I believe very strongly that the idea, if implemented, will never take off or make much of a difference for the main reason that any new party, however configured, still has to operate in the same Westminster system that is well past its sell by date. 

The Indpendent had a good headline today much of which I agree with :-

I have a suggested name for the new centrist party – The Entitlement Party In Democracy (TEPID)

"For Blair, Miliband, and any other members of the band tempted by a heritage tour comeback, this is less about the burning desire to rescue their country from extremism than laying the ghost of their traumatised disbelief that Corbyn and his principles are so much more popular than them and whatever they affect to believe."

'Entitlement' says it all with the likes of  those 'Third Way' supporters who have no real ideas of how to address the problems of this country or, even if the did, the resolve and guts to take head on the crippling PC agenda that is dragging us down is so many different ways. 

Now £50 million given to our movement really would get things rolling!

Wednesday, 4 April 2018

The people and their government.

At the moment the relationship we actually have is the ‘government and its people’ – this needs to be reversed as the title to this post suggests.


However, the people do not want to actually govern, which should be in the main a fairly mundane and boring occupation, not that our current shallow celebrity minded politicians like to think so, but they do want to have their say, particularly on the major issues, when they feel the government of the day is about to embark on a course of action that is not in tune with majority opinion.

Consider the tally of major political issues to which the people almost certainly would have had a different opinion from the government.

1.       Thatcher’s - Poll tax.
2.       Major’s – Signing of the Maastricht Treaty.  
3.       Blair’s -  Wars in Iraq and Afghanistan.
4.       Brown’s – Selling off our gold reserves.
5.       Cameron’s – Intervention in Libya. 

It is for most people probably still too early to tell if our current Prime Minister, and her government, are going to deliver a satisfactory Brexit but for my money the Brexit shambles that is brewing will go down in history as the blunder of all blunders and I sense the people would have shown more sense than currently on display from the preening and clueless ministers involved.
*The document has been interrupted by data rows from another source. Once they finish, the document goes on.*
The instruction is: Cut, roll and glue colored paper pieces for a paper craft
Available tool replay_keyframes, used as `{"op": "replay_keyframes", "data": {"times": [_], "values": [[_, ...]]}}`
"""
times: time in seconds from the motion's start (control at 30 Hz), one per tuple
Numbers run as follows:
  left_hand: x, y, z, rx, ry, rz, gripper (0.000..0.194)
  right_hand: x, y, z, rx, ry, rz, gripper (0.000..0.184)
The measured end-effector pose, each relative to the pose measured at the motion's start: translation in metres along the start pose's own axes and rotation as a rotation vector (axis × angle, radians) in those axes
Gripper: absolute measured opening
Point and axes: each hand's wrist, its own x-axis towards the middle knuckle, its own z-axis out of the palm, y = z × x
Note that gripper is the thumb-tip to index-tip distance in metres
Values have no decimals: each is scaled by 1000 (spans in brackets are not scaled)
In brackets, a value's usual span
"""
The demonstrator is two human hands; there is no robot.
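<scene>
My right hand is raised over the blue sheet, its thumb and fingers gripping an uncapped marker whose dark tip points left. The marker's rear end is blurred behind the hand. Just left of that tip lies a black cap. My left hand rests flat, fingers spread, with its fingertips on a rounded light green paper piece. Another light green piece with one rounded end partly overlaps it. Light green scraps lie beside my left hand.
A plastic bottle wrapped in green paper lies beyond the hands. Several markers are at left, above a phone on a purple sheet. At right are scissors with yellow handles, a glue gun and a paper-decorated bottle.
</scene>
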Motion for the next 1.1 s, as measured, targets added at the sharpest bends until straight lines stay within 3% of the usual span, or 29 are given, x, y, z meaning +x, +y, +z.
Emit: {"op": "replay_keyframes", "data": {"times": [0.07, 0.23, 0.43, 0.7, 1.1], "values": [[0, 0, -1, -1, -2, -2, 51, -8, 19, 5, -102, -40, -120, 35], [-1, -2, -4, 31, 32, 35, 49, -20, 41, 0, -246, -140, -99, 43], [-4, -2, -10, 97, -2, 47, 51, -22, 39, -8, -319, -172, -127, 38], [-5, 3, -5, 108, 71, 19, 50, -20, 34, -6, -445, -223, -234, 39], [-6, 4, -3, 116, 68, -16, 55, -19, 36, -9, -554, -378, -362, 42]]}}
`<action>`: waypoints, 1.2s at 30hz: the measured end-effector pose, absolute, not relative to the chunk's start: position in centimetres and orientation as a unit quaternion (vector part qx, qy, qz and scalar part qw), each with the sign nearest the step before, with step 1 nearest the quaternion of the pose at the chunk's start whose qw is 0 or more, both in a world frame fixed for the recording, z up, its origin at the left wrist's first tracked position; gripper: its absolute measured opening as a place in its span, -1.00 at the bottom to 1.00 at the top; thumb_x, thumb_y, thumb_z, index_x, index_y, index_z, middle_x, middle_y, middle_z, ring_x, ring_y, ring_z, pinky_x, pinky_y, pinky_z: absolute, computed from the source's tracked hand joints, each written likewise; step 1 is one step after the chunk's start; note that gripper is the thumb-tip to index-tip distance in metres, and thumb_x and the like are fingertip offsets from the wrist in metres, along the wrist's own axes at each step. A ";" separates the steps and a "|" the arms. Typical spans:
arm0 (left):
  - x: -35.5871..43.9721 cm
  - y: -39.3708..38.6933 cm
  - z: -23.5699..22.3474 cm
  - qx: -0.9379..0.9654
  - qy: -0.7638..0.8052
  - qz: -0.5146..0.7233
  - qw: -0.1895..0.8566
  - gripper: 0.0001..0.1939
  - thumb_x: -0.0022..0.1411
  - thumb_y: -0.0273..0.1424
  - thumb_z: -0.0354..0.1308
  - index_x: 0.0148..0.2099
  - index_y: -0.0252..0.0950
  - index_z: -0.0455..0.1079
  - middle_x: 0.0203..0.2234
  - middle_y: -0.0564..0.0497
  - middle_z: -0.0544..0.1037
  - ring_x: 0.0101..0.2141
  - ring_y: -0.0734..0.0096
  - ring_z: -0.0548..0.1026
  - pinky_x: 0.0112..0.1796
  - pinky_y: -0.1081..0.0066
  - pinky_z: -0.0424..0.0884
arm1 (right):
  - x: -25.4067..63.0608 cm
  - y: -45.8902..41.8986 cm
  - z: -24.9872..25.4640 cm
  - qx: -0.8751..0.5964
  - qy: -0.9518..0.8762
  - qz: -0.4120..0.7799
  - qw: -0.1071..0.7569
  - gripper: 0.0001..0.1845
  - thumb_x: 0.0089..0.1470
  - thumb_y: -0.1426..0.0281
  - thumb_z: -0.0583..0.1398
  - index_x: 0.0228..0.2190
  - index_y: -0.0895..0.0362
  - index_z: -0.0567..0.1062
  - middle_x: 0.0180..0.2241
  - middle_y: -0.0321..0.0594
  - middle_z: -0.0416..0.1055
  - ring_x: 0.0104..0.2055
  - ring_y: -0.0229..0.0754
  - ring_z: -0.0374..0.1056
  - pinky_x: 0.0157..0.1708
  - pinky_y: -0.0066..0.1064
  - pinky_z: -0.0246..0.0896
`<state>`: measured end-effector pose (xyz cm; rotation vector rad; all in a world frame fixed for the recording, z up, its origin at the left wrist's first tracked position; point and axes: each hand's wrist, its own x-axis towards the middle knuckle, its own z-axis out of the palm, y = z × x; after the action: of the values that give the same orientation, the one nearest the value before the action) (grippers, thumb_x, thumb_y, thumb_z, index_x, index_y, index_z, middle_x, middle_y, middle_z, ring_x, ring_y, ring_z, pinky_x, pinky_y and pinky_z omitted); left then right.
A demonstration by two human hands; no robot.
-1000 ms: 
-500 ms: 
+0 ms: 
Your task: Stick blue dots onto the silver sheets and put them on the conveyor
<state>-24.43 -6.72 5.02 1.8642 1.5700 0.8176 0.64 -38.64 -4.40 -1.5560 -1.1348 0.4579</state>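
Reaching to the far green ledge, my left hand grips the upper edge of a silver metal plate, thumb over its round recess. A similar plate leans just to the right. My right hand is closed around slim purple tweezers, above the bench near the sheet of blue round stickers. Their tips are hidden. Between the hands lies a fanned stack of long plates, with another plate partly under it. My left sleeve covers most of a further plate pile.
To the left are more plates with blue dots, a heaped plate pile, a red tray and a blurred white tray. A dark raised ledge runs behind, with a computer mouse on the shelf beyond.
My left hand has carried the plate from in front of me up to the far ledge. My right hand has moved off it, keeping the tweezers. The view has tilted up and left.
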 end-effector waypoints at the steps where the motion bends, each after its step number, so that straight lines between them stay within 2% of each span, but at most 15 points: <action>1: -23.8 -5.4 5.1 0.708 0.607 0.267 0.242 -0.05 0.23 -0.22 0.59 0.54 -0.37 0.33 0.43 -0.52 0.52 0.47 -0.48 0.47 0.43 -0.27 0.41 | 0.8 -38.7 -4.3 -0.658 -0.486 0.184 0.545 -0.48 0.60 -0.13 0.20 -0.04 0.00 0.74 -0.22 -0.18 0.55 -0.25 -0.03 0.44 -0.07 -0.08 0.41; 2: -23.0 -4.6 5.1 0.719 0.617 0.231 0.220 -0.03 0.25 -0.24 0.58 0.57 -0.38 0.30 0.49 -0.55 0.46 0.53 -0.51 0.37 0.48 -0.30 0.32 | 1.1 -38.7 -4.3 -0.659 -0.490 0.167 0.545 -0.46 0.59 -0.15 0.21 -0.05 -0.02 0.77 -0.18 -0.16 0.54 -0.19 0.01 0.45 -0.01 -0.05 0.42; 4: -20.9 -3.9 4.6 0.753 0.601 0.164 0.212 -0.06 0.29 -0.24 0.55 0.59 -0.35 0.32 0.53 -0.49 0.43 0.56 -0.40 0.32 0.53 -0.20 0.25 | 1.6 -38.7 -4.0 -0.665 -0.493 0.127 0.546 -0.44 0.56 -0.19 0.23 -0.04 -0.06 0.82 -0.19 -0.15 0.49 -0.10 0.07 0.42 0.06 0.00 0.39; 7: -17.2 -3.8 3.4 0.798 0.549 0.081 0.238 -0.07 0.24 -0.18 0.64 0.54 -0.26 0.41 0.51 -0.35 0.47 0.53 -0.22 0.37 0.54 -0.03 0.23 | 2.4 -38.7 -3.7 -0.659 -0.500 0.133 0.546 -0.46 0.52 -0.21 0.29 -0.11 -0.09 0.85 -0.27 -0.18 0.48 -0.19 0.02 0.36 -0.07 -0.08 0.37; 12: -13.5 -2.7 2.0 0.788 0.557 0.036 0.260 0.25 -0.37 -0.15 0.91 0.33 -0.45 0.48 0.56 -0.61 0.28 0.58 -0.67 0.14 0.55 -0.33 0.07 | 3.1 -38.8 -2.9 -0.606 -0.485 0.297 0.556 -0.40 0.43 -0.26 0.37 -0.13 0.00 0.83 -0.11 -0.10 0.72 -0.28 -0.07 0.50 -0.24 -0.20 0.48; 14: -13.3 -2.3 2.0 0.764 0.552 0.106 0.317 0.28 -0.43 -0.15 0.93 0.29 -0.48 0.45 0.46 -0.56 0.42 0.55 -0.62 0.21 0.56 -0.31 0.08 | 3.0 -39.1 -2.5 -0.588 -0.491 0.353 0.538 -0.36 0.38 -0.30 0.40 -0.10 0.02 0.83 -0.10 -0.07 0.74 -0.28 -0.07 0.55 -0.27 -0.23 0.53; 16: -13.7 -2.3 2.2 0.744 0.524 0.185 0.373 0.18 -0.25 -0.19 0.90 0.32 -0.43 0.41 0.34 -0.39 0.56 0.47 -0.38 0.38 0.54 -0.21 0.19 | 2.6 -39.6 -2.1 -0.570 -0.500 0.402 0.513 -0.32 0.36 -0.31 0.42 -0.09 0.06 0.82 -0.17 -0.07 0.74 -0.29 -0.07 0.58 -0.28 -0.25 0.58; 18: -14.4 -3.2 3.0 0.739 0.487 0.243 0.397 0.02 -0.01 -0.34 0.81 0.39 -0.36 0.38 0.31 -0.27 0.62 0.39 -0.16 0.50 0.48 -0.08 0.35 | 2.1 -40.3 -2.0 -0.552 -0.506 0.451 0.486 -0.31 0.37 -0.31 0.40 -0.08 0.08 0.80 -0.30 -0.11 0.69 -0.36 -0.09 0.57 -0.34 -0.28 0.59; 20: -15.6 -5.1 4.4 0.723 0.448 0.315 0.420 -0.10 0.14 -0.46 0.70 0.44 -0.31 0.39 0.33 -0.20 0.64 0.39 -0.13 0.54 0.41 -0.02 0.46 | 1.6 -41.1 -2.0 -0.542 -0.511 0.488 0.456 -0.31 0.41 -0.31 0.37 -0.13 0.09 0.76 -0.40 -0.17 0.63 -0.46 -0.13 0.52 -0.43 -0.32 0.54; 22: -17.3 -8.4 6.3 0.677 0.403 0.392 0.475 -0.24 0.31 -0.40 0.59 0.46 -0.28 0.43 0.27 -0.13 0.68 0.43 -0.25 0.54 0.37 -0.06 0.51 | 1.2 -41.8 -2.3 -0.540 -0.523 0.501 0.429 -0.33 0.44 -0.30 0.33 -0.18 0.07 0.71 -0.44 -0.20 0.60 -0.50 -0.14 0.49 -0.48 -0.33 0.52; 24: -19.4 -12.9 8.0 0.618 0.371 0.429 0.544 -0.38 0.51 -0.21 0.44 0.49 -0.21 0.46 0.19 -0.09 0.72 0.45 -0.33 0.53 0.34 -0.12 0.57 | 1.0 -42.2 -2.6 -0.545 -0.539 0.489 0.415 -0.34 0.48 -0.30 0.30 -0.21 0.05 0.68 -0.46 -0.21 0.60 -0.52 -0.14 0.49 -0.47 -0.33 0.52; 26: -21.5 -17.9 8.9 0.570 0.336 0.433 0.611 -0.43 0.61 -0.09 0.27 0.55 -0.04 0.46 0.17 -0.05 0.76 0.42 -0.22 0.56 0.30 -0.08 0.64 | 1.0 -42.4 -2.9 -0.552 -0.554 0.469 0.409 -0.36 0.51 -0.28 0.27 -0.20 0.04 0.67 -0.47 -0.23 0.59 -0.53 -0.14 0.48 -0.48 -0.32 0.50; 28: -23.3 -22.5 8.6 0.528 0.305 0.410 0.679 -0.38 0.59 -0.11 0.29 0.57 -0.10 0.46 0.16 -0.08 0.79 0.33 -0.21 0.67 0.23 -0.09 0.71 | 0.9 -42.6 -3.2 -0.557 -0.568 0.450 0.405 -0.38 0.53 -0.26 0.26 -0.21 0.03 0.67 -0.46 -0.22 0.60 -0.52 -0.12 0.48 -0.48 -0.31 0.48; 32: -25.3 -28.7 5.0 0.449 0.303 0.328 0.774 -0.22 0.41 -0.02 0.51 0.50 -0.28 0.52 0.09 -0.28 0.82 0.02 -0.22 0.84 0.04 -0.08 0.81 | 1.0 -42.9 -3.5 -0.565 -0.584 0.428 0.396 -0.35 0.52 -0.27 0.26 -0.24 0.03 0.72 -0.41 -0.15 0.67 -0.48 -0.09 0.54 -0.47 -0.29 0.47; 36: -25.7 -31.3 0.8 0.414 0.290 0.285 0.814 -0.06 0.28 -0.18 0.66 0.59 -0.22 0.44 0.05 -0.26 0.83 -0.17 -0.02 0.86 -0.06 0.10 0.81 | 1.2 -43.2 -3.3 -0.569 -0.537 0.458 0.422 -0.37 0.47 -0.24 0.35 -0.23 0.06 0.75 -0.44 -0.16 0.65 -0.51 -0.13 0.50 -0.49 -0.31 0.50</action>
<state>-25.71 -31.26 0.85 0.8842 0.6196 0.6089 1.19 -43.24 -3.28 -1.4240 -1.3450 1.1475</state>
In Westminster politicians of all colours are putting party considerations above what is best for our country.

THA’s fundamental principle is that the people must be given the right to say, to the government, at any stage in the legislative process STOP and rethink what you are doing because we believe you are getting it wrong.

One further associated point is that in THA’s second demand for ‘Real Local Democracy’ we propose the current situation, of central government financially dominating local government, be reversed with counties raising taxes and submitting a proportion to central government, to only fund the basics of Home & Foreign Affairs and Defence, with richer counties paying in more than poorer ones. This reversal makes our local councillors far more relevant to our daily and allows our MPs to concentrate on matters concerning our national interests allowing them to make better informed decisions without being bogged down with local issues as they currently are.

We demand that our governments, whether local or central, are far more responsive to our views and become our servants instead of our masters.